Il mondo secondo Trump

“Rottura radicale” o “semplici aggiustamenti di tiro”. Ecco il dilemma Trump per Paolo Magri, il vicepresidente dell’Istituto Studi di Politica Internazionale-Ispi che ha curato il libro “Il mondo secondo Trump”, edito da Mondadori.

Il mondo secondo Trump - Geopolitica.info Fonte; La Stampa.

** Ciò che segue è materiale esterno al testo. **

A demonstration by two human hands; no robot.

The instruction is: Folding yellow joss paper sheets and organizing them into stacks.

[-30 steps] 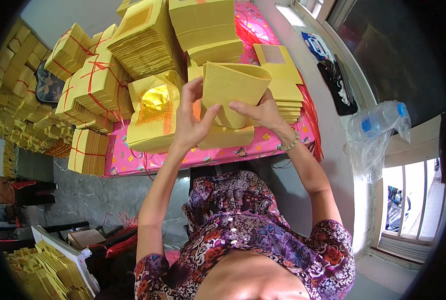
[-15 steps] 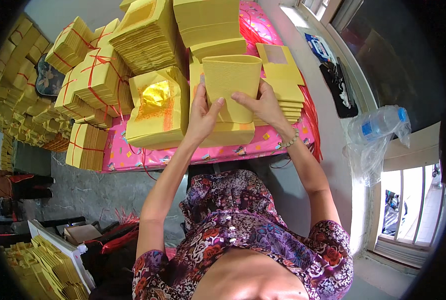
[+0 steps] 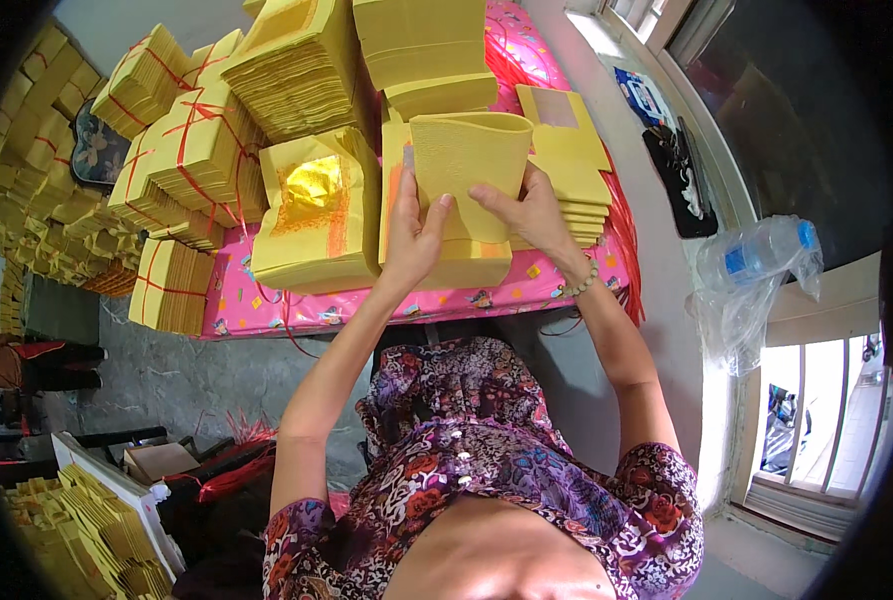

Pilastri a rischio. Nella sua introduzione, Magri scrive: “Secondo il primo scenario Trump, forte del controllo repubblicano sia della Camera che del Senato, sarà in grado di attuare una parte significativa della sua piattaforma elettorale, mettendo in discussione i principali pilastri dell’ordine liberale delineatosi dopo la seconda guerra mondiale: il sostegno al libero commercio, con la cancellazione di accordi esistenti e il blocco di quelli in corso di negoziazione, e un sistema di relazioni internazionali incentrato sulla presenza e l’impegno USA in Europa, Asia e Medio Oriente con un ridimensionamento del ruolo della Nato e maggiori spazi di manovra per la Russia e alcune potenze regionali”.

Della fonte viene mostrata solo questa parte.